COBOL support enables you to reuse COBOL modules in a WebSphere batch application.
This article explores some of these important features, which allow batch developers to focus on solving business problems without building a custom batch infrastructure.
Technical Concepts
Before you introduce the implementation of an instance, you need to know some of the details related to these key features.
Skip record Processing
The Skip record processing feature can be used when reading or writing. This feature is defined for a batch stream of data and requires the following additional components:
XJCL Property
Com.ibm.batch.bds.skip.count: A non-0 value of this property tells the batch container to skip the bad record. This number specifies the number of records that can be skipped, and processing will be interrupted when these records are skipped.
Com.ibm.batch.bds.skip.include.exception.class.<n>: "Bad" records generate an exception. This property is used to define an exception class that can be skipped.
Com.ibm.batch.bds.skip.exclude.exception.class.<n>: Used to define the name of an exception class that cannot be skipped. Note that this property and the previous property com.ibm.batch.bds.skip.include.exception.class.<n> are mutually exclusive and should not be defined together.
Skip listeners: These listeners are used to trigger an action each time a record is skipped.
Record metrics: The number of skipped records and record processing rates are saved by the batch framework and can be used to report metrics about the execution of batch jobs.
In the practice provided here, you will implement skip record processing when reading data from an input file. Figure 1 shows a simplified flowchart for performing skip record processing at read time.
Figure 1. Skipping record processing streams (when reading)
Retry Step Processing
The retry step processing function is defined for a job step that has its own retry step policy configuration. You can enable retry step processing by specifying a value other than 0 for the Com.ibm.batch.step.retry.count job step property in XJCL.
The following additional components are required for the Retry step processing:
XJCL Property
Com.ibm.batch.step.retry.count: The non-0 value of this property tells the batch container to retry the job step if a failure occurs.
Com.ibm.batch.step.retry.delay.time: This value specifies the number of milliseconds to wait before attempting this step again.
Com.ibm.batch.step.retry.include.exception.class.<n>: This property is used to define an exception that can be tried again if a step fails.

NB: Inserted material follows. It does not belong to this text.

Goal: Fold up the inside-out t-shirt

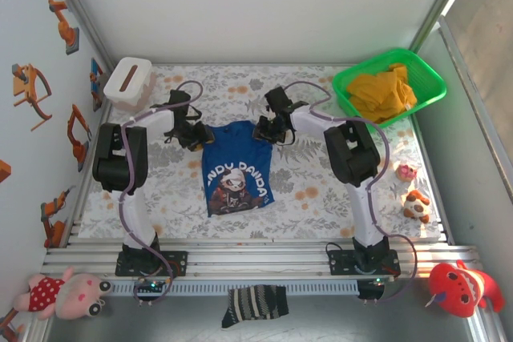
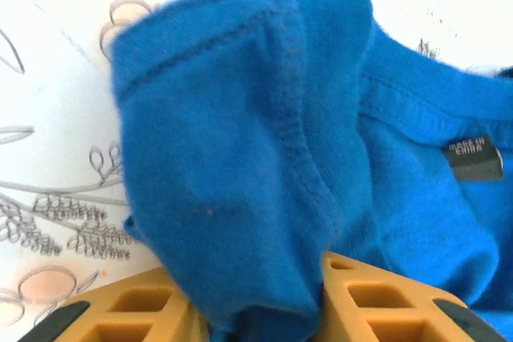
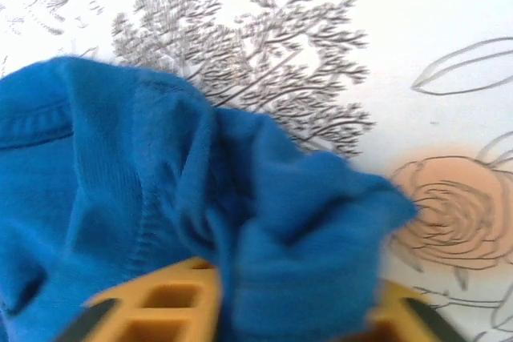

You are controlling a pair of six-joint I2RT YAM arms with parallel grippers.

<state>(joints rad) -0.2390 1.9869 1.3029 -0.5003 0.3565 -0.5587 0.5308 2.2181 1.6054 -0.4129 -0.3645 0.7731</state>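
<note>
The inside-out t-shirt [image 1: 235,169], royal blue with white lettering and a printed figure, lies flat in the middle of the flowered table. My left gripper [image 1: 195,135] is at its far left corner and my right gripper [image 1: 264,130] at its far right corner. In the left wrist view a bunched fold of the t-shirt [image 2: 240,158] fills the gap between the orange fingers [image 2: 377,302], with a grey label [image 2: 473,154] to the right. The right wrist view has a rumpled wad of the t-shirt [image 3: 264,222] pinched between the orange fingers [image 3: 160,302]. Both grippers are shut on the cloth.
A green basket [image 1: 425,78] of yellow-orange garments stands at the far right. A white box [image 1: 128,79] sits at the far left. Two small plush toys [image 1: 416,206] lie near the right edge. A striped sock [image 1: 255,306] and more toys lie in front of the arm bases.
</note>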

Com.ibm.batch.step.retry.exclude.exception.class.<n>: Used to define which exceptions cannot be tried again when a step fails. Note that this property and the previous property com.ibm.batch.step.retry.include.exception.class.<n> are mutually exclusive and should not be defined together.
Retry Listener
You can register the retry listener with the Jobstepcontext method to listen for exceptions that should be tried again. Whenever there is an exception that can be tried again, the retry listener gets control, and the step is tried again.
Parallel Job Management
The batch container determines that the job will run in parallel mode through the XJCL run property. The parallel Job Manager (PJM) component of the batch container is used to create and manage subordinate jobs. PJM uses the following APIs:
Parameterizer: Used to decompose a job into a subordinate job, enabling you to add a new property to the subordinate job XJCL that can be used to partition the workload. This ensures that the subordinate jobs work on different records.
Logicaltx.synchronization: Used to control jobs during the life cycle of parallel jobs.

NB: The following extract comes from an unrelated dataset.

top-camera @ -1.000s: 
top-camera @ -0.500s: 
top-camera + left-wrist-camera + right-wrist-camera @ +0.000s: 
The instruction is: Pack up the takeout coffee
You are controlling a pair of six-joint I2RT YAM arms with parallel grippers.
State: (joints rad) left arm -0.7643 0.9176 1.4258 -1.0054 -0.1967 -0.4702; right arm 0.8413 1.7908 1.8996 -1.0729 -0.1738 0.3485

Subjobcollector: Collects status information for each subordinate job at each checkpoint.
Subjobanalyzer: Used to determine the overall return code for a job based on data from Subjobcollector.

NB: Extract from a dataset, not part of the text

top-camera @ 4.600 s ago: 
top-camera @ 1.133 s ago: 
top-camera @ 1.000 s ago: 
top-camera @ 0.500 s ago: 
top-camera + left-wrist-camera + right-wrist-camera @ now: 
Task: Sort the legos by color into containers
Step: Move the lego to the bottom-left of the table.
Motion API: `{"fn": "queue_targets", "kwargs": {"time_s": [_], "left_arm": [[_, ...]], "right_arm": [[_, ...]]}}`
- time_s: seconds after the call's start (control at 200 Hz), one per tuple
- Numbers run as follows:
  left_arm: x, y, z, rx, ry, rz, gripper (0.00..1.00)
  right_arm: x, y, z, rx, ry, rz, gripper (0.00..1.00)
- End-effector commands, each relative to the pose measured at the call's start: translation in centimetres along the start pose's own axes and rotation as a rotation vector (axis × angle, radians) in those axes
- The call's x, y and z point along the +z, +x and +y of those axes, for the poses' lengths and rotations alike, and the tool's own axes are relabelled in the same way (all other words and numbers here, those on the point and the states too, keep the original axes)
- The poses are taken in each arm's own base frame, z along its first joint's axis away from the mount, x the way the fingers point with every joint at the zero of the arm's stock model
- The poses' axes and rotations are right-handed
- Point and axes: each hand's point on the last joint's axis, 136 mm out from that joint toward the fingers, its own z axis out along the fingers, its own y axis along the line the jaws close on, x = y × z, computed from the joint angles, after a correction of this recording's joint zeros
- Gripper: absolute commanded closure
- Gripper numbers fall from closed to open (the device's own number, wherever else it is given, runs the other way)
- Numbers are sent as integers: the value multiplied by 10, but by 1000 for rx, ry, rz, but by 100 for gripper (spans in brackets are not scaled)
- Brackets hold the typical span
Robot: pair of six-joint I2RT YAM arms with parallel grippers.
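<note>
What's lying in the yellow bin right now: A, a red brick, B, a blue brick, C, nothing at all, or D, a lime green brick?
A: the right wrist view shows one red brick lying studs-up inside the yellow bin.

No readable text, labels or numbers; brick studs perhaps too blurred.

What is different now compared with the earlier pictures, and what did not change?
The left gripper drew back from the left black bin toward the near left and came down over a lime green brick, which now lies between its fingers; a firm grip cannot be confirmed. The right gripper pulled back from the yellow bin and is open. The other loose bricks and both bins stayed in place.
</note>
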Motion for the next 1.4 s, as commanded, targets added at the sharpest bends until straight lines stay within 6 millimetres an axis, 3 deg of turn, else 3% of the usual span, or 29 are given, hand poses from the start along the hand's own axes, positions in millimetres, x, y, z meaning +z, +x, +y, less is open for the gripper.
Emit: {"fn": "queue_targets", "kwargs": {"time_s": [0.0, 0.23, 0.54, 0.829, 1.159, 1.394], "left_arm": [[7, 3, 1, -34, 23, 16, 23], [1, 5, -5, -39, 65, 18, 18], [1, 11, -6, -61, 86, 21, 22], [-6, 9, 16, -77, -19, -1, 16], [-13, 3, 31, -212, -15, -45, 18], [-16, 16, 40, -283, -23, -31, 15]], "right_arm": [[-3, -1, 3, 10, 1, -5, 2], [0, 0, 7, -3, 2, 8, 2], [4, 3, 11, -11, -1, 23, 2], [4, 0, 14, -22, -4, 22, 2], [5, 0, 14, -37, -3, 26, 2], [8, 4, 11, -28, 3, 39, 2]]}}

The remainder of the programming model is similar to the transaction job programming model and uses input readers, batch processors, and output writers.
Figure 2 depicts how the parallel job manager and scheduler run jobs across servers in parallel.
Figure 2. Using WebSphere application Server for parallel job management
In such a context, you will create a batch job that supports skipping records processing and parallel job processing.